Uttar Pradesh

Lucknow-I

CC/304/2018

ASHU MEHLOTRA - Complainant(s)

Versus

O.I.C - Opp.Party(s)

JYOTINJAY VERMA

23 Aug 2022

ORDER

Heading1
Heading2
 
Complaint Case No. CC/304/2018
( Date of Filing : 27 Jul 2018 )
 
1. ASHU MEHLOTRA
.
...........Complainant(s)
Versus
1. O.I.C
.
............Opp.Party(s)
 
BEFORE: 
 HON'BLE MR. Neelkuntha Sahya PRESIDENT
 HON'BLE MS. sonia Singh MEMBER
  Ashok Kumar Singh MEMBER
 
PRESENT:
 
Dated : 23 Aug 2022
Final Order / Judgement

 DISTRICT CONSUMER DISPUTE REDRESSAL COMMISSION LUCKNOW-1

Case No.  304 of 2018

                       PRESENT:  SHRI NEEL KUNTH SAHAI           PRESIDENT

                                          SHRI ASHOK KUMAR SINGH     MEMBER

                                          SMT. SONIYA SINGH                  MEMBER

 

DATE OF FILING OF CASE :   27.07.2018

DATE OF JUDGEMENT : 23.08.2022

 

Ashu Malhotra aged about 65 years, w/o  D.K. Malhotra , Resident of 601, Jasmin Block , Eldeco Park view , Sitapur Road, Near Galla Mandi, Lucknow.                                                                     ……………………..  COMPLAINANT.

                                                              VERSUS

Oriental Insurance Company, through its Manager, C.B.O.  5, 8, Balmiki Marg, Lalbagh, Lucknow – 226001

                                                                                          …………………………RESPONDENT.  

ORDER PASSED BY:  SHRI ASHOK KUMAR SINGH,     MEMBER

JUDGEMENT

  1. The Complaint is filed by Complainant for direction to Opposite Party to refund a sum of Rs. 2,83,000/- (Rupees Two lakhs Eighty Three Thousand Only) deposited by the complainant for her treatment with 24 percent interest, to pay Rs. 50,000/- (Rupees Fifty Thousand only) towards physical strain and mental agony and deficiency in service and to pay a sum of Rs. 50,000/-               ( Rupees Fifty Thousand Only ) towards cost of the case.
  2. In brief the Complainant and her husband had taken a Mediclaim Insurance Policy No. 221306/2018/1599 Dt. 13-02-2018 which was valid from 14-02-2018 to 13-02-2019 . The Complainant deposited Rs. 65199/- and according to the policy the sum insured to husband is Rs.700,000/- and to her was Rs, 500,000/-respectively. The complainant is an old lady of 68 years and she had underwent a successful heart transplant but on 22-03-2018 , she was admitted in Fortis Hospital with breathing difficulty, shoulder pain and leg pain. The Complainant was in Hospital from 22-03-2018 to 27-03-2018 and had spent Rs, 2,83,000/- for her treatment in this period. The Complainant filed the claim to the OP on 22-06-2018. Thereafter she made various communications with the OP by visiting them through e-mails and telephone calls but OP avoided her on some or the other way.
  3. The Complainant has claimed that the act of Opposite Party is highly unethical, immoral, unjustified and against the business ethics.
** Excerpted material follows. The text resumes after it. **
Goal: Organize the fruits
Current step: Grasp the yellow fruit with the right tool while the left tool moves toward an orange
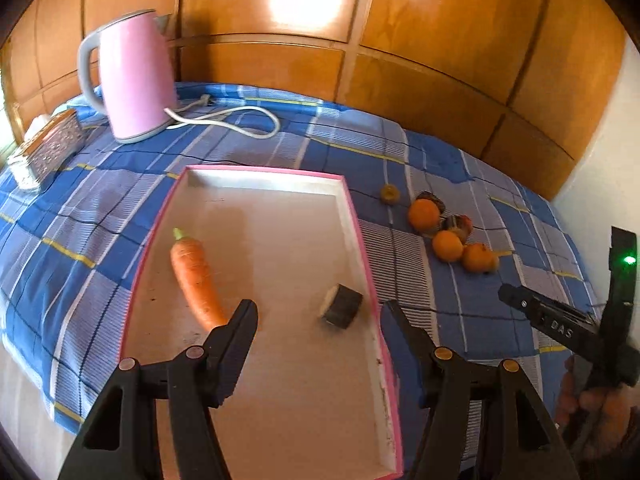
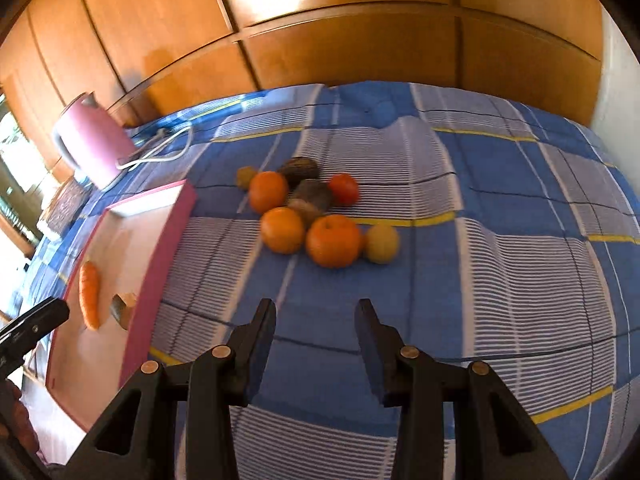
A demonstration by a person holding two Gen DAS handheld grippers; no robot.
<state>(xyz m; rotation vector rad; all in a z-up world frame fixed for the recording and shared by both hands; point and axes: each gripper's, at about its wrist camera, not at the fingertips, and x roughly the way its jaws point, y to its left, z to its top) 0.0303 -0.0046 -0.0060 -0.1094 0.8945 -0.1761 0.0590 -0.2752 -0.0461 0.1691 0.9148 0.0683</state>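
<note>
A pink-rimmed white tray (image 1: 356, 216) lies on the blue plaid cloth; it holds a carrot (image 1: 194, 276) and a dark cut piece (image 1: 341, 305). My left gripper (image 1: 318, 312) is open and empty, low over the tray's near part. A pile of fruit lies right of the tray: three oranges (image 2: 333, 240), a red tomato (image 2: 344, 189), a yellowish fruit (image 2: 382, 243) and dark brown pieces (image 2: 312, 194). My right gripper (image 2: 316, 312) is open and empty, short of the pile. The tray (image 2: 160, 256) and carrot (image 2: 89, 294) also show in the right wrist view.
A pink kettle (image 1: 130, 76) with a white cord (image 1: 240, 118) stands at the back left. A patterned box (image 1: 54, 146) sits at the far left edge. Wooden panels (image 1: 400, 60) rise behind the table. The right gripper (image 1: 560, 320) shows at the right.
</note>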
Complainant has charged that the respondent has caused wrongful loss to her and they are engaged in Unfair Trade Practice and has adopted Unfair means to earn profit and has made huge money because of which Complainant has suffered not only economically but also suffered mental tension and pain due to the gross negligence, misconduct and lapses of the respondent. This signifies “Deficiency in Service” as prescribed under the provisions of Consumer Protection Act.
  4. The Opposite Party has submitted the Written Statement and has refuted all the claims of the complainant and has said that the relief sought is not sustainable. The OP has submitted that the reasons for not admitting of the claim by them has been conveyed to the Complainant and the same have not been countered cogently. The Opposite Party says that the claim in question is rendered not-sustainable. In the repudiation letter the Opposite party has mentioned that “As per discharge summary of Hospital patient was admitted for evaluation and also during the hospitalization management not any injectable medication has been given. Hence this claim is non admissiable due to violation of policy clause 4.10 (Expenses incurred at hospital or nursing home primarily for evaluation/diagnostic purposes which is not followed by active treatment for the ailment during the hospitalization period are excluded from the scope of policy.)”
  5. Opposite party main contention is that as per Discharge Summary of Hospital, patient was admitted for Evaluation and during Hospitalization no injectable medication was given and only investigation was done and oral medicines were given. And so claim was made non-admissable due to violation of policy clause 4.10.
  6. The Complainant has filed the Affidavit with Evidence and annexed Five Annexures as Evidence and has claimed that the Complainant is a 68 years old lady and on 23-01-2015 she underwent a successful heart transplant but on 22-03-2018 was admitted in Fortis Hospital with breathing difficulty, shoulder pain and leg pain but the opposite party rejected the claim of the complainant stating the above ground as in Repudiation letter. The Complainant has alleged the respondent act as highly unethical, immoral, unjustified and against the business ethics. Therefore, the respondent is engaged in “Unfair Trade Practice” and has adopted unfair means thus causing economical loss and given mental tension and pain. The Complainant alleges that the respondent’s negligence, misconduct and lapse caused great mental tension and pain. Thus the Complainant alleges that this act of Respondent comes within the purview of “Deficiency of Service”.
  7. Heard both the parties and perused the file and the Documents, Evidences available in record and file.
  8. On Perusing the File and the Documents and Evidences available in file, it seems the complainant and her Husband are Esteemed customer of the Respondent and have been making all their payments in scheduled time with no delay or breakage since about 20 years. According to Policy, the Complainant and her husband were insured for Rs. 7,00,000/- and Rs. 5,00,000/- respectively. The Complainant had undergone successful heart Transplant surgery few years back and on 22-03-2018 was admitted in Fortis Hospital with breathing difficulty, shoulder pain and leg pain which the doctor of Fortis Hospital has verified. The respondent rejected the Insurance Claim through the Repudiation letter dated 22-0602018 stating that the Complainant was admitted for evaluation and during hospitalization no Injectable medication was done and the patient has not undergone any procedure during treatment.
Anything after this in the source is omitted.